* Work instructions *
Nothing but the lines from the top of the following entries through the line with "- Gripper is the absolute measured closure" should be printed, exactly as they are.

Stored items from a collection
• • •

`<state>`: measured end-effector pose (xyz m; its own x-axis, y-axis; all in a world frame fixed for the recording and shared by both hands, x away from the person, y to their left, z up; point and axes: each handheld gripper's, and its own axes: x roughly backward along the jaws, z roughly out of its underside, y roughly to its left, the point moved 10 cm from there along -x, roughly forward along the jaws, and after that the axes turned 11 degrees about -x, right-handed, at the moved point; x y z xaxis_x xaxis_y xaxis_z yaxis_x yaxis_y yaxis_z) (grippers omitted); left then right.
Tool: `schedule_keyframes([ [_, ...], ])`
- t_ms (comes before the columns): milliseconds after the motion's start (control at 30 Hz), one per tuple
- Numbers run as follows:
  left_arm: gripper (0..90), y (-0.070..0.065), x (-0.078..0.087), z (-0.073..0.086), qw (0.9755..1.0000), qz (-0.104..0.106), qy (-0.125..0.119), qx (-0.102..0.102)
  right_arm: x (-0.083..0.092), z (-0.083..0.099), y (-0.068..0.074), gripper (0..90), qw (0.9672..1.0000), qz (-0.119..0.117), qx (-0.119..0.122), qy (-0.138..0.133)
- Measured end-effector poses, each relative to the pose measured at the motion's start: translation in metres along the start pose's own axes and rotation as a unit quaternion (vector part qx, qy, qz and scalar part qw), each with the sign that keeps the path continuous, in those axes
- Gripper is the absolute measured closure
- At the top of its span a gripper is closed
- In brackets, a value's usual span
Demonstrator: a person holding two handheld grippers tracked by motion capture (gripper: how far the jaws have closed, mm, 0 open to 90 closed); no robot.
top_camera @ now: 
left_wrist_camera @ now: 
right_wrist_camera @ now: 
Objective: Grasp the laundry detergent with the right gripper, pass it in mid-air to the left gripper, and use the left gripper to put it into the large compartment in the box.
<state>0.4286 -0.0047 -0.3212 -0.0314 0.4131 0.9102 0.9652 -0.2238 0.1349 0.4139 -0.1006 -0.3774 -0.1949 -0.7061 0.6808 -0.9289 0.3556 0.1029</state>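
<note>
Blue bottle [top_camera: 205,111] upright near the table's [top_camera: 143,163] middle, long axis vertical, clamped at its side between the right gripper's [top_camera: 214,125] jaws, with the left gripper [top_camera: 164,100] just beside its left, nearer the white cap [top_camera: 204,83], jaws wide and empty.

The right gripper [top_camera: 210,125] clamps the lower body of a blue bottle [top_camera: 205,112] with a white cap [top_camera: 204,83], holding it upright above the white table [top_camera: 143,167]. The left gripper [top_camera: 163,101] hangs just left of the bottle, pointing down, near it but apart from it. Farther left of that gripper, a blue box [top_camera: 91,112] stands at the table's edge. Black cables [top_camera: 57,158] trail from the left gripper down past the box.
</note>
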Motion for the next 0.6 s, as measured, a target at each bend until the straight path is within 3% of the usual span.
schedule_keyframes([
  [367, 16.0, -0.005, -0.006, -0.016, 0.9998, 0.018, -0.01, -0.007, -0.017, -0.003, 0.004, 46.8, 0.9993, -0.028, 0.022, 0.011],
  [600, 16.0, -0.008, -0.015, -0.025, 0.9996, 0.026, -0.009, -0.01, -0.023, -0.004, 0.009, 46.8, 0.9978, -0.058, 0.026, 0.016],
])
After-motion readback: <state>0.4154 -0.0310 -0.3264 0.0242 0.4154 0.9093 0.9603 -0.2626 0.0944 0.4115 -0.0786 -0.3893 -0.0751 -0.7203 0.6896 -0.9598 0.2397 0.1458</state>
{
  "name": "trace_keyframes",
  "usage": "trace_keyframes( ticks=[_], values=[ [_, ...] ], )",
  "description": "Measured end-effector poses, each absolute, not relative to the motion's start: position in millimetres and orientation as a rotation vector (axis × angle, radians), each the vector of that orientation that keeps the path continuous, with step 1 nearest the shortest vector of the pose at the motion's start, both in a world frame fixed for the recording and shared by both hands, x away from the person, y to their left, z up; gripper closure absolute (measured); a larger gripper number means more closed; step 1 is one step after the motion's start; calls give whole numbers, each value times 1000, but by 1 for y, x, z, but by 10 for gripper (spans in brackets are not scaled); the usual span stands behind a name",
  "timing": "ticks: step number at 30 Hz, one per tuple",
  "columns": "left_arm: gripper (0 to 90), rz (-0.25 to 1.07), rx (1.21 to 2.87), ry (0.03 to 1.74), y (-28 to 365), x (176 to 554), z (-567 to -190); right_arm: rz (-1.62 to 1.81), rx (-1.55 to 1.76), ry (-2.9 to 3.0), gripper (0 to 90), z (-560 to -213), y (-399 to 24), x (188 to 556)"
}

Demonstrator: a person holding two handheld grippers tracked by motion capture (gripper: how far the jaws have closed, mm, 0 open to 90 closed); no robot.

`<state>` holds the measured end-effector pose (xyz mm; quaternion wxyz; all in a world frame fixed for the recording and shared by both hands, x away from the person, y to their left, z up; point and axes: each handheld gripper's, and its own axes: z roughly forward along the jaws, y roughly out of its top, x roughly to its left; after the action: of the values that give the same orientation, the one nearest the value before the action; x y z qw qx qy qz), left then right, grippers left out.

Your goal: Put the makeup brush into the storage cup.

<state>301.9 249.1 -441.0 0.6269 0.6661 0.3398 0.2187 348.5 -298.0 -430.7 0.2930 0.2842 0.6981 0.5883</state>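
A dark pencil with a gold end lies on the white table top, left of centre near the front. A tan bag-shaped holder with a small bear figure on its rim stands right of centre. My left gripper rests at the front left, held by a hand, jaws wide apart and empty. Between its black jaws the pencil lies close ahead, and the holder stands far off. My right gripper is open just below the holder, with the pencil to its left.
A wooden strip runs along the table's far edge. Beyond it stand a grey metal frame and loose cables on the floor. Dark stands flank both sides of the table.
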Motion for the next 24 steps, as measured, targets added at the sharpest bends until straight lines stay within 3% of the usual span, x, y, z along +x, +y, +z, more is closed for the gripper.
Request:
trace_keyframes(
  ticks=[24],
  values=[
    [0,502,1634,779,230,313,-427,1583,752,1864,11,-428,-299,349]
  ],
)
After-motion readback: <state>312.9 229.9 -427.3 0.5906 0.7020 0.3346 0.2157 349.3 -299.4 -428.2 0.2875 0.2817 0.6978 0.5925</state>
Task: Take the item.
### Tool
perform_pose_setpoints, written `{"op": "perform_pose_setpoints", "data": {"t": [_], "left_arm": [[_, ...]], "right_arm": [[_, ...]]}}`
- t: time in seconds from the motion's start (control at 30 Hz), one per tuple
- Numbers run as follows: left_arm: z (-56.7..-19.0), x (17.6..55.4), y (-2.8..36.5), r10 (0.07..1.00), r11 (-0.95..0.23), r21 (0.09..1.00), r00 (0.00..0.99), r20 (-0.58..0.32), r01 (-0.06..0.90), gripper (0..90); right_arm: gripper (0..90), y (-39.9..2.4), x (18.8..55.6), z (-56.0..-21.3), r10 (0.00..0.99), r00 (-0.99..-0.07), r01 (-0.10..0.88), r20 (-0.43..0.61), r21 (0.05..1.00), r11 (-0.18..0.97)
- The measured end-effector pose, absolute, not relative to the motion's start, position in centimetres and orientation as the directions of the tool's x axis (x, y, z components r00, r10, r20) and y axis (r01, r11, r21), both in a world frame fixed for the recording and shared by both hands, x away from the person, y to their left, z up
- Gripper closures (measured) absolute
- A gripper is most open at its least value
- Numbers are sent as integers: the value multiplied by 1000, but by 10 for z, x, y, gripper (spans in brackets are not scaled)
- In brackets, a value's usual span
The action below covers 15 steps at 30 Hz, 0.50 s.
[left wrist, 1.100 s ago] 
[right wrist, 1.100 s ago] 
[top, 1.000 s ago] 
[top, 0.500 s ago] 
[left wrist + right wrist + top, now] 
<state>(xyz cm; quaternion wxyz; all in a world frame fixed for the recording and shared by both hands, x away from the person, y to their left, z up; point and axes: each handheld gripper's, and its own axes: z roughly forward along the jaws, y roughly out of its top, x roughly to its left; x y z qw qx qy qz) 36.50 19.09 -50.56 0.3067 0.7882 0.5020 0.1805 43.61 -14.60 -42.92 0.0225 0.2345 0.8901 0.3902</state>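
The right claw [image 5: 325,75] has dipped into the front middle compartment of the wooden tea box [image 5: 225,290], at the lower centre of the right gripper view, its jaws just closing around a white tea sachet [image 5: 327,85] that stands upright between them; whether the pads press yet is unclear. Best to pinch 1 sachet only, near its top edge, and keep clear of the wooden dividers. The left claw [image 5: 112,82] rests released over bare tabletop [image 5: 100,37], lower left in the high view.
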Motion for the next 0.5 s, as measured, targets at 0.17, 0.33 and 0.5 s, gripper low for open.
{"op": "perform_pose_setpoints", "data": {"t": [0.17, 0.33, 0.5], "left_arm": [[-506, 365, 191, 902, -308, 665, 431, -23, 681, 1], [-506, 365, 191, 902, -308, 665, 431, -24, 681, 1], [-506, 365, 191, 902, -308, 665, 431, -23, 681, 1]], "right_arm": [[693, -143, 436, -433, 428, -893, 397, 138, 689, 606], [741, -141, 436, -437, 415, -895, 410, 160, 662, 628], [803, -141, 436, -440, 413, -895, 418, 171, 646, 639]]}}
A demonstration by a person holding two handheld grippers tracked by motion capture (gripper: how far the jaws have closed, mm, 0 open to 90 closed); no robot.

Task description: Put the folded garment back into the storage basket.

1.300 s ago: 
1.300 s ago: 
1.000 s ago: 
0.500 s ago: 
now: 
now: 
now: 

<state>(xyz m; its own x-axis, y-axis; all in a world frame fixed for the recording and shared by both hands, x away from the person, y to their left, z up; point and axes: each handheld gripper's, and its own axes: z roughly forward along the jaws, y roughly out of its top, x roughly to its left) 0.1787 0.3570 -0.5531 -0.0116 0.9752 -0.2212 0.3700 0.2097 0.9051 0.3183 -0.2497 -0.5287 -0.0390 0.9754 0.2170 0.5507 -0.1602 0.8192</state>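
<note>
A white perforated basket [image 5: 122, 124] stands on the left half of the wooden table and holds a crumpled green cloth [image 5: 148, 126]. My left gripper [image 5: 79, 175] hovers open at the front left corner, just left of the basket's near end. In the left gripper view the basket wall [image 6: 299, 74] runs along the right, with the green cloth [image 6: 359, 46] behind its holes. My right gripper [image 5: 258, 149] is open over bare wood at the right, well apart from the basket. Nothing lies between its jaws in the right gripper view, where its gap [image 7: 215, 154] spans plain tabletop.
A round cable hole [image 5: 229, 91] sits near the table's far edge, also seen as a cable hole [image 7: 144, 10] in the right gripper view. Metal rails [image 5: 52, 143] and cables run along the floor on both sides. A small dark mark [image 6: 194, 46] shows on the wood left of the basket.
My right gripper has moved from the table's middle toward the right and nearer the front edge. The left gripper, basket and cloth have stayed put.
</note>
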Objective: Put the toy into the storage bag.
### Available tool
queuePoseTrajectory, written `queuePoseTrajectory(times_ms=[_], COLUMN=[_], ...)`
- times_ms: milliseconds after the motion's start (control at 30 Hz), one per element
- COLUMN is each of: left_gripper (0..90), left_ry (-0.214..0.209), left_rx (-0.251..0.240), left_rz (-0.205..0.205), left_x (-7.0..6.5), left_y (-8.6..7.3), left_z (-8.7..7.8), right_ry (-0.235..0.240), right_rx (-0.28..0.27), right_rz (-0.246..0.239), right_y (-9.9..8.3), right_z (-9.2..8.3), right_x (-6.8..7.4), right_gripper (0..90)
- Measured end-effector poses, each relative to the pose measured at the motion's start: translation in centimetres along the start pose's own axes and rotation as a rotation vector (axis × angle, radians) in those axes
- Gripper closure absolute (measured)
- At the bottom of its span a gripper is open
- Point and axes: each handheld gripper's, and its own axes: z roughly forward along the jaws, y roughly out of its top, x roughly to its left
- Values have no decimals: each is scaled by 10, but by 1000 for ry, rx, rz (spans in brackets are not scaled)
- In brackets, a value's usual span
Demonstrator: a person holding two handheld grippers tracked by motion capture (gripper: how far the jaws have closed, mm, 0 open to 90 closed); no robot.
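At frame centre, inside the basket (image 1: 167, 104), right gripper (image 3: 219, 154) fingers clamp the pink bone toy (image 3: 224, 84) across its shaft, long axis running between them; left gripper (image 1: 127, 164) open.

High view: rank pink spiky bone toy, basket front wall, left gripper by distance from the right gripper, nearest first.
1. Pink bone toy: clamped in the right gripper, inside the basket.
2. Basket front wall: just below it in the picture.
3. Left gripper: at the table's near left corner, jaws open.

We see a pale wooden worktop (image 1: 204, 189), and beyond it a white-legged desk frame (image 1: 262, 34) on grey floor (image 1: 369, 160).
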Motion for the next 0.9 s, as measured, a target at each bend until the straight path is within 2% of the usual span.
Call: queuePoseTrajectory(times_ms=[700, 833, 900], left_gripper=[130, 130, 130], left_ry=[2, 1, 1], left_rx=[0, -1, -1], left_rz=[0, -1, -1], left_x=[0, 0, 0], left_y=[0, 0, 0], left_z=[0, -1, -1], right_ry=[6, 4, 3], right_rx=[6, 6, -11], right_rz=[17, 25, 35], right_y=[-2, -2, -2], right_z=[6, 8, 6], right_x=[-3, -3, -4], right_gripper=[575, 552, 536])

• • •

* Solution to this exercise *
`<state>`: measured end-effector pose (xyz m; its own x-axis, y-axis; all in a world frame fixed for the recording and shared by both hands, x away from the person, y to their left, z up; point and axes: each handheld gripper's, and its own axes: x roughly backward along the jaws, z roughly out of its underside, y roughly to its left, the point moved 10 cm from there along -x, roughly forward along the jaws, and after that the axes turned 11 degrees about -x, right-handed, at the moved point; x y z xaxis_x xaxis_y xaxis_z yaxis_x yaxis_y yaxis_z) (grippers omitted); left then right.
Tool: `schedule_keyframes([ [_, ...], ])`
- t_ms (comes before the columns): milliseconds after the motion's start (control at 30 Hz), one per tuple
- Numbers run as follows:
  left_arm: gripper (0..90), y (-0.070..0.065), x (-0.078..0.087), z (-0.073..0.086), qw (0.9755..1.0000), qz (-0.104..0.106), qy (-0.125..0.119), qx (-0.102..0.102)
  right_arm: x (-0.083..0.092), z (-0.083..0.099), y (-0.068..0.074), gripper (0..90), qw (0.9672..1.0000), qz (-0.119..0.117), qx (-0.119..0.122), qy (-0.138..0.133)
- Measured end-effector poses, each relative to the pose measured at the motion's start: translation in metres along the start pose's own axes and rotation as a unit quaternion (vector part qx, qy, qz and scalar part qw), each with the sign that keeps the path continuous, in those axes
- Gripper is the absolute measured closure

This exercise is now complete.